• _GIVEN DATA_
○ ○ ○

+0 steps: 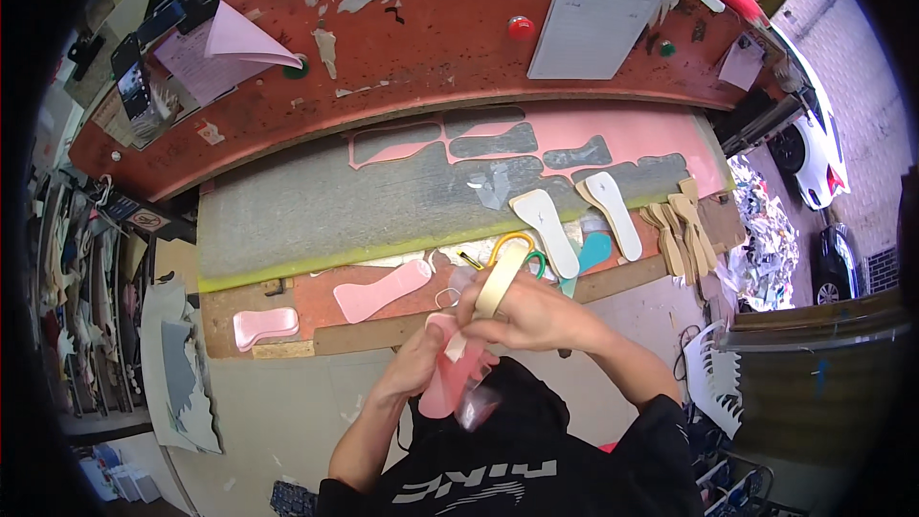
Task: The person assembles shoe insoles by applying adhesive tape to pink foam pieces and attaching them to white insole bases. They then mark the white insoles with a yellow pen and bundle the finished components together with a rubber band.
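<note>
In front of my chest, my left hand [414, 364] is closed around pink insole-shaped pieces [441, 391]. A pale strip of tape [456, 346] lies across them. A cream roll of tape [501, 281] is gripped in my right hand [536, 314], whose fingertips are at the strip. Clear plastic [477, 409] hangs at the lower right of the pink pieces. On the bench edge beyond lie a longer pink insole piece [383, 291] and a shorter pink stack [266, 326]. Yellow-handled scissors [512, 243] are partly hidden behind the roll.
Cream sole templates [546, 235] and several brown ones [684, 230] lie at the right of the bench. Pink sheet material with cut-outs [622, 129] covers the grey mat's [316, 201] far side. A red board [421, 38] stands behind. Scraps [763, 239] are heaped at the right.
</note>
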`<state>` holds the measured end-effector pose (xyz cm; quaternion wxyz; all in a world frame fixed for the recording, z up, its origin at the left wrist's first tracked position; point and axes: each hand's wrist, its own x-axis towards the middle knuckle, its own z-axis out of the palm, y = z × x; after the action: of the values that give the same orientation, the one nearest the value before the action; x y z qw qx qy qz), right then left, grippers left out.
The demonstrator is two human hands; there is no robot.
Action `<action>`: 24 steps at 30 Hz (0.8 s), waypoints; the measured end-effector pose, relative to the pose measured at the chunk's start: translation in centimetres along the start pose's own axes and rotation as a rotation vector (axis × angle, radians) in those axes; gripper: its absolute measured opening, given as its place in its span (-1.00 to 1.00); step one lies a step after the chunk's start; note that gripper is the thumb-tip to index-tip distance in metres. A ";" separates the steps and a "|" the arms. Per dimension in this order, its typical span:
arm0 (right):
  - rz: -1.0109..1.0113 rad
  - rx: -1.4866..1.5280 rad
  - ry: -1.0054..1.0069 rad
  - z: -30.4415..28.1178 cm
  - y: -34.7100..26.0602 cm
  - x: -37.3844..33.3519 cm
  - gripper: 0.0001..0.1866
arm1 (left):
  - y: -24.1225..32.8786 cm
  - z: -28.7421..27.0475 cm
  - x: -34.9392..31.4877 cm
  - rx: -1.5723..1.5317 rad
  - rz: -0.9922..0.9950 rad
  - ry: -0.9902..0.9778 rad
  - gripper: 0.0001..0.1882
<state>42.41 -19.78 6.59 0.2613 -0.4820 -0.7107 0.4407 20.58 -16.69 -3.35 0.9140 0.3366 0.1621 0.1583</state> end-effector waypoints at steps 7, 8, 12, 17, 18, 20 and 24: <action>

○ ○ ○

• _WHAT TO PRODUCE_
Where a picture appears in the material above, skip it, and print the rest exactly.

• _COMPLETED EXERCISE_
+0 steps: 
Task: The person assembles shoe insoles by applying adhesive tape to pink foam pieces and attaching them to white insole bases. They then mark the white insoles with a yellow pen and bundle the finished components together with a rubber band.
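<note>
In front of my chest, my left hand [414, 364] is closed around pink insole-shaped pieces [441, 391]. A pale strip of tape [456, 346] lies across them. A cream roll of tape [501, 281] is gripped in my right hand [536, 314], whose fingertips are at the strip. Clear plastic [477, 409] hangs at the lower right of the pink pieces. On the bench edge beyond lie a longer pink insole piece [383, 291] and a shorter pink stack [266, 326]. Yellow-handled scissors [512, 243] are partly hidden behind the roll.
Cream sole templates [546, 235] and several brown ones [684, 230] lie at the right of the bench. Pink sheet material with cut-outs [622, 129] covers the grey mat's [316, 201] far side. A red board [421, 38] stands behind. Scraps [763, 239] are heaped at the right.
</note>
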`<state>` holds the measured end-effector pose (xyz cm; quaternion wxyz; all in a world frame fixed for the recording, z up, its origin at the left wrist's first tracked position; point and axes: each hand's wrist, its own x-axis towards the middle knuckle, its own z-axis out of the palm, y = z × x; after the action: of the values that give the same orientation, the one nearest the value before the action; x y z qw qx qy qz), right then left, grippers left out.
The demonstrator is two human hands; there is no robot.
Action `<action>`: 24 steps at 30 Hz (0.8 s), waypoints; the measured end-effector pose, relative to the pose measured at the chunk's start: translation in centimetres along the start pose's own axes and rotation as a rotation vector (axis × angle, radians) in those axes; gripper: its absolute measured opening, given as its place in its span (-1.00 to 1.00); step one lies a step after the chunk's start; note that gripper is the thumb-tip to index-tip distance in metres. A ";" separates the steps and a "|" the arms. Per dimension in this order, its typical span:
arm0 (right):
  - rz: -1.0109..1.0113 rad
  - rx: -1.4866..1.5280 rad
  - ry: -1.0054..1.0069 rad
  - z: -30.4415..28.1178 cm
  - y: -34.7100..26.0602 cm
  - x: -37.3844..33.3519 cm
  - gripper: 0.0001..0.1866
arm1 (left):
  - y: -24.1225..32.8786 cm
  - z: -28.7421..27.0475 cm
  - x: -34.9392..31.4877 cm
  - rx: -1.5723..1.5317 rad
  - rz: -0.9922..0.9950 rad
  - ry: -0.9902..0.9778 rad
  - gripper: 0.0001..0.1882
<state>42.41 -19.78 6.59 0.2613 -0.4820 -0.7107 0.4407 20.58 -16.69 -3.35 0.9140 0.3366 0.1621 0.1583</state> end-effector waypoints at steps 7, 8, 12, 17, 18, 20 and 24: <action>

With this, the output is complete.